### Task directions
If pictures appear among the lines below, leave them out while you return exactly the lines from the one with "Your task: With" through the one with "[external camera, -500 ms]".

Data entries:
-=-=-=-=-

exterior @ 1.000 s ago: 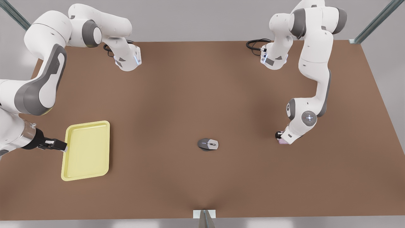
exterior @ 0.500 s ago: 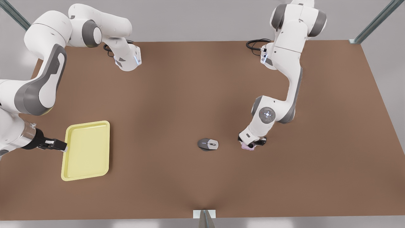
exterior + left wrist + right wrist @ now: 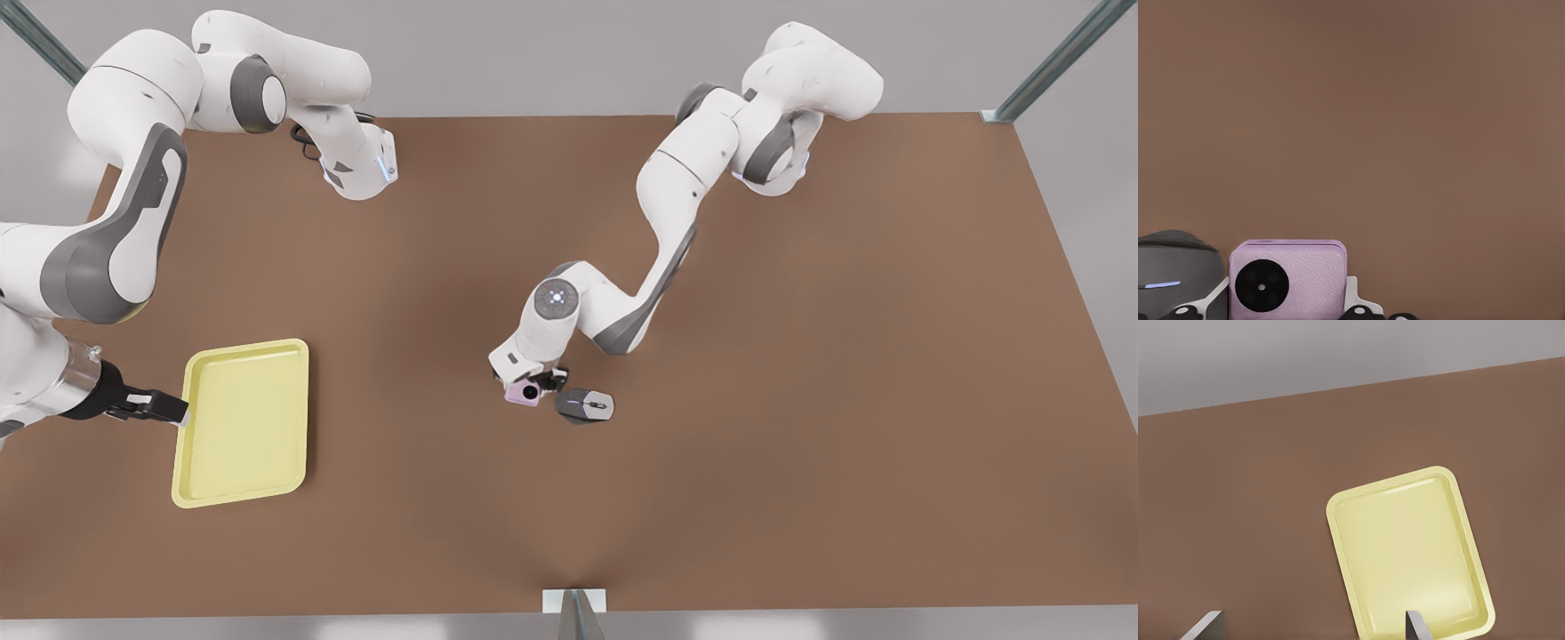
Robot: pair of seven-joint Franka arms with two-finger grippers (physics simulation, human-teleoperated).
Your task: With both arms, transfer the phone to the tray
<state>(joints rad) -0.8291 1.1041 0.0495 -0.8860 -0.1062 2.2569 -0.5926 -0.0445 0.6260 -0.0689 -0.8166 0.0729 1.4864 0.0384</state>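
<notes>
1. where the left arm's wrist ends near the middle of the table (image 3: 800,462), the phone (image 3: 523,392) sits clamped in the left gripper (image 3: 536,388); pale pink slab, one black camera circle plain in the front view.
2. left wrist view: phone (image 3: 1288,278) close up, lilac-pink, textured face, round black lens on it; white finger pieces show on both sides of it, so the pincer is closed on the phone.
3. whether the phone rests on the table or hangs just above it, cannot tell.
4. computer mouse (image 3: 585,405), grey oval with a pale strip, lies just beside the phone on the front view's right; touching or a hair apart, cannot tell. in the left wrist view the mouse (image 3: 1178,270) is a dark grey hump right next to the phone.
5. tray (image 3: 242,422), pale yellow, rounded corners, raised rim, lies flat well apart from the phone, toward the front view's left.
6. right gripper (image 3: 169,408) is level with the tray's rim at the tray's edge on the front view's left, black fingers pointing at it; touching or not, cannot tell.
7. right wrist view: tray (image 3: 1408,550) ahead, two grey fingertips (image 3: 1203,627) set wide apart, so this pincer is spread; nothing between them.
8. brown table under everything; grey wall beyond its far edge.
</notes>
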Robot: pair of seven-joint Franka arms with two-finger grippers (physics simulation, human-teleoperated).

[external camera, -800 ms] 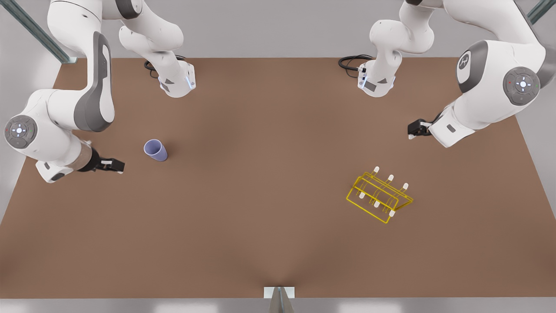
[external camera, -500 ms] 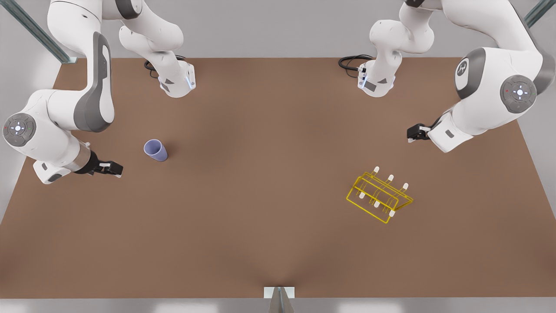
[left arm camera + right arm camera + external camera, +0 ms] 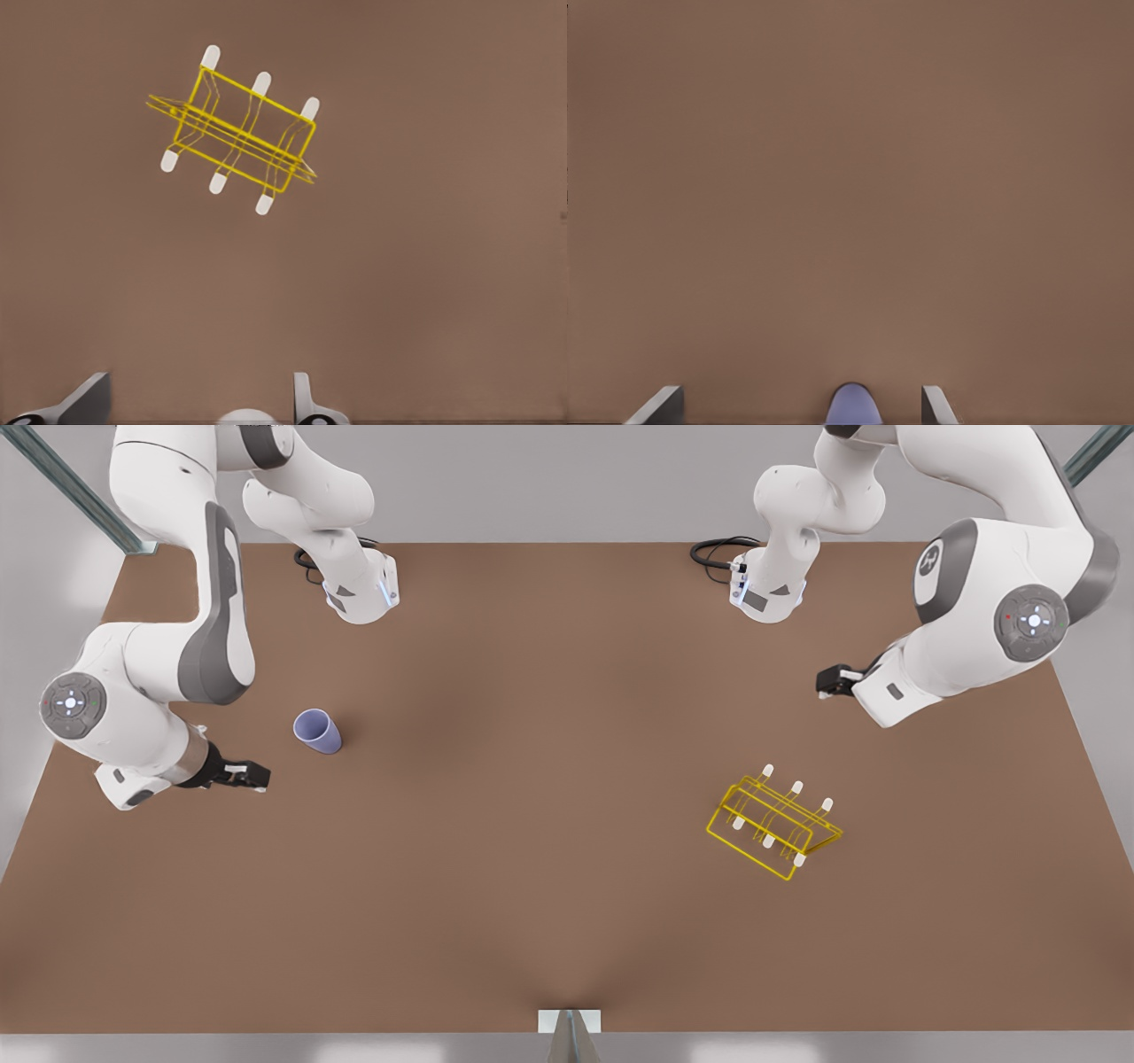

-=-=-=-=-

### Solution to this task
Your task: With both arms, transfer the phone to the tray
<state>(joints rad) -0.8291 1.1041 0.0495 -0.8860 -0.1062 2.2569 -0.5926 -0.0445 0.6260 -0.0689 -0.8166 0.0729 1.4864 0.0384</state>
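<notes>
1. where the left arm's wrist ends near the middle of the table (image 3: 800,462), the phone (image 3: 523,392) sits clamped in the left gripper (image 3: 536,388); pale pink slab, one black camera circle plain in the front view.
2. left wrist view: phone (image 3: 1288,278) close up, lilac-pink, textured face, round black lens on it; white finger pieces show on both sides of it, so the pincer is closed on the phone.
3. whether the phone rests on the table or hangs just above it, cannot tell.
4. computer mouse (image 3: 585,405), grey oval with a pale strip, lies just beside the phone on the front view's right; touching or a hair apart, cannot tell. in the left wrist view the mouse (image 3: 1178,270) is a dark grey hump right next to the phone.
5. tray (image 3: 242,422), pale yellow, rounded corners, raised rim, lies flat well apart from the phone, toward the front view's left.
6. right gripper (image 3: 169,408) is level with the tray's rim at the tray's edge on the front view's left, black fingers pointing at it; touching or not, cannot tell.
7. right wrist view: tray (image 3: 1408,550) ahead, two grey fingertips (image 3: 1203,627) set wide apart, so this pincer is spread; nothing between them.
8. brown table under everything; grey wall beyond its far edge.
</notes>
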Robot: pair of seven-joint Franka arms with two-finger grippers (physics simulation, human-teleoperated).

[external camera, -800 ms] 
[external camera, -500 ms] 

The complete output has now been given.